Gadelha cita também a retomada do financiamento de longo prazo via BNDES, Financiadora de Estudos e Projetos (Finep) e outras agências. “A área é estratégica para saúde e bem estar, merece um tratamento especial para que a gente estimule o investimento em produção local e inovação.”

Um terceiro aspecto abordado pelo secretário é a área de regulação sanitária. Ele defende um outro olhar, que leve em consideração a produção local. “Além da segurança e eficácia, que são quesitos inegociáveis, seria importante, talvez, pensar no desenvolvimento local como uma agenda importante da nossa regulação.” Para isso, pretende conversar com integrantes da Agência Nacional de Vigilância Sanitária.

Prazos de retorno

Gadelha ressalta ser importante ter em mente que investimentos no complexo não têm retorno imediato.

“Tudo em saúde é delicado e complexo. Nessa área, ou você faz política com horizonte largo, de médio prazo, ou melhor não fazer. Caso contrário, seria jogar recursos públicos fora. Não se passa a produzir vacina, medicamento, ventilador ou máscara, de um dia para o outro. Em saúde não tem cama, tem leito. Isso ao mesmo tempo permite trabalhar num gradiente tecnológico que vai desde tecnologias sofisticadas, como terapias avançadas, gênicas a outras mais
simples.”

As prioridades

Para o secretário, seria importante o país trabalhar num gradiente tecnológico de respostas de curto (até cinco anos) e médio prazo. Em sua avaliação, a política precisa levar em consideração vários aspectos da saúde. De um lado, investir na produção nas áreas de maior interesse empresarial.

“Não podemos cair na esparrela de nos concentrarmos em doenças tropicais”, diz. Em sua avaliação, é preciso ter em mente a necessidade de se garantir o direito à saúde. E o caminho para isso é por meio do investimento na capacidade tecnológica e atender todas as necessidades.

“O monopólio faz mal à saúde. A chave está em atrair investimentos e articulação  produtiva no Brasil na ponta tecnológica, onde o interesse empresarial é muito grande. Inclusive em parceria com as empresas. Teria como critério a empresa ser nacional ou estrangeira? Não. Nosso único critério será produzir no Brasil ou não. A gente está convidando as empresas. Vamos virar a página e vamos voltar a investir no país.”
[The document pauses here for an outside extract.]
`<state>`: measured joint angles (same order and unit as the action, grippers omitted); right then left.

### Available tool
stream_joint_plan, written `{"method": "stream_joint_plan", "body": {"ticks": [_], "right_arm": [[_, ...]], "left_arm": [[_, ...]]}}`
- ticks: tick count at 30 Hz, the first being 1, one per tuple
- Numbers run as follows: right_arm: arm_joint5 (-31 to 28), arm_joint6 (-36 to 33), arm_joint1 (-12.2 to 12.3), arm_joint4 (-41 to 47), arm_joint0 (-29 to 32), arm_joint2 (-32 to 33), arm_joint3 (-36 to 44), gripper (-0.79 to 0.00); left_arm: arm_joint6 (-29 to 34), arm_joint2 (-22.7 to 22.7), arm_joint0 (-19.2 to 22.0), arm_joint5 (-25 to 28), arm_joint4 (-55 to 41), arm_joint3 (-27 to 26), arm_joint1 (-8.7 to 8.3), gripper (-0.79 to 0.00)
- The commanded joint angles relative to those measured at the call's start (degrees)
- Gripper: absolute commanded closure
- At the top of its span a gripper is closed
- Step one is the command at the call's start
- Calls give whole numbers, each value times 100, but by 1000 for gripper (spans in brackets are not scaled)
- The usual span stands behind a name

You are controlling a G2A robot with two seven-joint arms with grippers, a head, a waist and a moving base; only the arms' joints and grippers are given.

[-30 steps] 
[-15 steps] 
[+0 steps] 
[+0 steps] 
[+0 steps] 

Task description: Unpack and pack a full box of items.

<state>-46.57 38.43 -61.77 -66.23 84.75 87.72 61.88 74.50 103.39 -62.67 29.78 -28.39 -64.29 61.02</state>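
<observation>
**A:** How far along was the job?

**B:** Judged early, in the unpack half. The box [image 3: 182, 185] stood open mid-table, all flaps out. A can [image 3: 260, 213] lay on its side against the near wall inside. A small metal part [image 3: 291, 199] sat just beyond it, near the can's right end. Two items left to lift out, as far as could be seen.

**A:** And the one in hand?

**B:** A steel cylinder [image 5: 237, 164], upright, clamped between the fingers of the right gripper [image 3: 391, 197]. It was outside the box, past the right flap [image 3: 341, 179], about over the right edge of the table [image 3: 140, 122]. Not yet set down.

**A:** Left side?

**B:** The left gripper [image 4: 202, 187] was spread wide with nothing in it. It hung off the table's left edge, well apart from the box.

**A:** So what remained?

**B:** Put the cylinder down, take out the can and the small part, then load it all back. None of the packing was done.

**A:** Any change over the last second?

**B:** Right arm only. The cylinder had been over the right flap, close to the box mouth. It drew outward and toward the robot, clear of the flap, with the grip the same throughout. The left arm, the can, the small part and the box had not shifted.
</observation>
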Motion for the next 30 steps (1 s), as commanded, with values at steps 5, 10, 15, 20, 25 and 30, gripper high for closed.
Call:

Ao mesmo tempo, Gadelha diz ser importante incentivar a produção de medicamentos para doenças negligenciadas que, de acordo com ele, são de interesse de empresas de pequeno e médio porte. “Uma opção é fazer um mix, em que elas produzam itens de maior lucratividade e outros de menor rentabilidade, mas igualmente importantes.”

“ Se o produto não é para o SUS, não merece prioridade de política pública para saúde. Se não tem sustentabilidade ambiental, não merece nenhum tipo de política industrial seletiva. Outro ponto importante: é preciso garantir o bem estar e o ambiente.”